Exercise instructions
Print every record exactly.
-=-=-=-=-
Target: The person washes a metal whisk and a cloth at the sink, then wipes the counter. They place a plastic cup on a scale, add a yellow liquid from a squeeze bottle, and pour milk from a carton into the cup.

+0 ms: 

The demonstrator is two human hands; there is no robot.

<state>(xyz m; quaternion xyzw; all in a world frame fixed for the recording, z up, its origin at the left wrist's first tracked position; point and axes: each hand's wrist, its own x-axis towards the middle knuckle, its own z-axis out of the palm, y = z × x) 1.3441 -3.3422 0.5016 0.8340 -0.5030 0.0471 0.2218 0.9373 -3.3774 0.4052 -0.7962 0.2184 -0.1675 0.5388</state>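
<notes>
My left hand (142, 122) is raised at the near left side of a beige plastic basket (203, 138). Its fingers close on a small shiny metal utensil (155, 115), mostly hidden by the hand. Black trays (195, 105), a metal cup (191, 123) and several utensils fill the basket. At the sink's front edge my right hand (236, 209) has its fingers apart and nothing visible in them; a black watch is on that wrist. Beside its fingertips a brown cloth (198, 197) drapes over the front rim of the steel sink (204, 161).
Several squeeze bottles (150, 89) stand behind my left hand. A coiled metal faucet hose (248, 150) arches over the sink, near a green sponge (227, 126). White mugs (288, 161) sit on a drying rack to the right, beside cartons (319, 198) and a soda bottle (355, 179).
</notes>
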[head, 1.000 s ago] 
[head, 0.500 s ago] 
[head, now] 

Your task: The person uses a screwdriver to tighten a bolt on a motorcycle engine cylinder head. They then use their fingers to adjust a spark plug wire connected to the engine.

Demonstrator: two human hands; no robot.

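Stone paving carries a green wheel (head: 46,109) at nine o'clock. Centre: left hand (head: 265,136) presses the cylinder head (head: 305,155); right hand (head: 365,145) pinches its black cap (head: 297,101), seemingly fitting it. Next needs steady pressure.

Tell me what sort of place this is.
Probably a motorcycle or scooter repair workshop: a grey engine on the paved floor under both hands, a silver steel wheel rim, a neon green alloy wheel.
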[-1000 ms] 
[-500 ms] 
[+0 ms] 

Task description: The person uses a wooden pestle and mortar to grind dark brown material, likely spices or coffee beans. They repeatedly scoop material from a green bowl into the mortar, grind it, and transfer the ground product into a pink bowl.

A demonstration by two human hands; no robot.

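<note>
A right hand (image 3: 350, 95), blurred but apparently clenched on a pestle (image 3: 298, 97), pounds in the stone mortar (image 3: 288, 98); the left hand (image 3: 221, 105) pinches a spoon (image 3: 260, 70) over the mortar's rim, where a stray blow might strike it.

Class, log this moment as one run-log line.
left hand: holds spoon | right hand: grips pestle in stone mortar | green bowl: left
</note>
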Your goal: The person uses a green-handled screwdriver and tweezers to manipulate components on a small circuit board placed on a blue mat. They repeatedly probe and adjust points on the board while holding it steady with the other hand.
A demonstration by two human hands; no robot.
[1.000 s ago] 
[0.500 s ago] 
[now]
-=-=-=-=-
Response for this exercise
Target: The person washes a metal whisk and a cloth at the sink, then wipes the counter. They place a plastic cup on a scale, add a yellow liquid from a squeeze bottle, and pour milk from a carton into the cup.

+0 ms: 

The demonstrator is two human hands; there is no robot.

<state>(xyz m; quaternion xyzw; all in a world frame fixed for the recording, z up, its origin at the left wrist's first tracked position; point and axes: each hand's wrist, its own x-axis towards the middle knuckle, its own z-axis out of the palm, y = z × x) 1.3441 -3.3422 0.5016 0.8340 -0.5030 0.0471 0.2218 0.9373 -3.3774 0.4052 -0.7962 0.2184 -0.1675 0.5388</state>
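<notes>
My left hand (142, 122) is raised at the near left side of a beige plastic basket (203, 138). Its fingers close on a small shiny metal utensil (155, 115), mostly hidden by the hand. Black trays (195, 105), a metal cup (191, 123) and several utensils fill the basket. At the sink's front edge my right hand (236, 209) has its fingers apart and nothing visible in them; a black watch is on that wrist. Beside its fingertips a brown cloth (198, 197) drapes over the front rim of the steel sink (204, 161).
Several squeeze bottles (150, 89) stand behind my left hand. A coiled metal faucet hose (248, 150) arches over the sink, near a green sponge (227, 126). White mugs (288, 161) sit on a drying rack to the right, beside cartons (319, 198) and a soda bottle (355, 179).
</notes>
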[head, 1.000 s ago] 
[head, 0.500 s ago] 
[head, now] 

Your task: The person uses a screwdriver to tighten a bolt on a motorcycle engine cylinder head. They then use their fingers to adjust a spark plug wire connected to the engine.

Demonstrator: two human hands; no robot.

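Stone paving carries a green wheel (head: 46,109) at nine o'clock. Centre: left hand (head: 265,136) presses the cylinder head (head: 305,155); right hand (head: 365,145) pinches its black cap (head: 297,101), seemingly fitting it. Next needs steady pressure.

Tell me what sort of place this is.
Probably a motorcycle or scooter repair workshop: a grey engine on the paved floor under both hands, a silver steel wheel rim, a neon green alloy wheel.
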[-1000 ms] 
[-500 ms] 
[+0 ms] 

Task description: The person uses a wooden pestle and mortar to grind dark brown material, likely spices or coffee beans. They repeatedly scoop material from a green bowl into the mortar, grind it, and transfer the ground product into a pink bowl.

A demonstration by two human hands; no robot.

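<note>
A right hand (image 3: 350, 95), blurred but apparently clenched on a pestle (image 3: 298, 97), pounds in the stone mortar (image 3: 288, 98); the left hand (image 3: 221, 105) pinches a spoon (image 3: 260, 70) over the mortar's rim, where a stray blow might strike it.

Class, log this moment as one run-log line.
left hand: holds spoon | right hand: grips pestle in stone mortar | green bowl: left
</note>
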Your goal: The person uses a green-handled screwdriver and tweezers to manipulate components on a small circuit board placed on a blue mat. They repeatedly probe and adjust points on the board while holding it steady with the other hand.
A demonstration by two human hands; no robot.
[1.000 s ago] 
[0.500 s ago] 
[now]

That concludes the answer to this exercise.